The siding people are still in our lives and with only being able to work one to two days a week due to weather, it's anyone's guess as to when they'll finish up. We start week three this week, and I'm kind of getting used to having them around.

Last Thursday at the end of the day, the foreman and I were standing on the sidewalk looking at the front of the house when I commented on how great it looks, how it was really coming along.

He turned to me and said, "Yeah, you know all day people have been driving by real slow, checking it out. One guy even drove by then turned around so he could look at it again."

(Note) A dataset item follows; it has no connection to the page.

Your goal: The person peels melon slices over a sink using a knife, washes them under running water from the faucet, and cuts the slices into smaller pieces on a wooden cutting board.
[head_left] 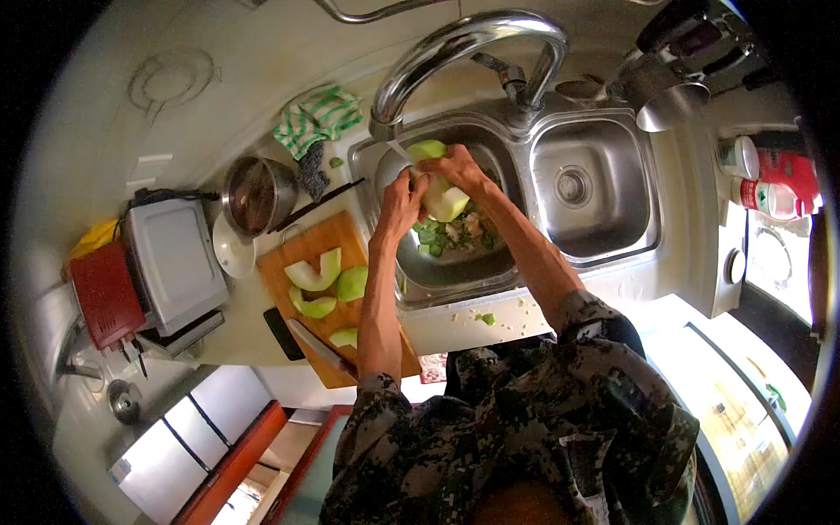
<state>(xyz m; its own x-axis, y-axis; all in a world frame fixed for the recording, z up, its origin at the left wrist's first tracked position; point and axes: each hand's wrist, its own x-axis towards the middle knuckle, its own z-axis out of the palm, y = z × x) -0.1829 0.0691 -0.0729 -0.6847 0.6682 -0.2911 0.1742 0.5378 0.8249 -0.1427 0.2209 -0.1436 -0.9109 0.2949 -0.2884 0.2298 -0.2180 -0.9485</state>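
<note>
Wears a camouflage shirt [516,420], large at the bottom centre of the frame, with sleeves ending at the forearms. Reaches both arms up to the upper centre, over the left basin [455,280]. Holds melon [444,201] there between both hands, green at the top and pale below. Cannot tell one piece from two behind the fingers. Curls the left hand [401,206] at the left edge of the melon, thumb and fingers drawn close together. Bends the right hand [459,171] over the upper part, fingertips near those opposite, gripping rather than spread. Shows a thin pale streak just beside the fingers, under the mouth of the faucet [490,26]; cannot tell water from tool.

Has green and pale scraps [455,234] below the hands, in the basin. Shows a board [284,249] left of centre, bearing cut green wedges [313,271] and, toward the lower edge, a knife [321,347]. Has a black phone [283,334] just beside the board, a pot [260,194] and white lid [234,248] farther up, and a striped cloth [319,118] at the upper left of the sink.
</note>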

I looked at him and laughed, "Dude. People have been doing that since the first day you were here and ripped the shit out of it, making it look like a baked potato."

Ah yes, but we're not finished yet. The other night the winds were so high that more shit flew off the house and landed in our neighbor's yard. Nice, real nice.

Three weeks ago, the only restaurant that Martha and ever go to closed for a three-week holiday. As the weeks pasted by, Wasabi's lights were dark and Martha and I were lost. Every Friday night, we go to Wasabi and have a little bit of sushi and laughter. It's our thing and now our thing was on vacation.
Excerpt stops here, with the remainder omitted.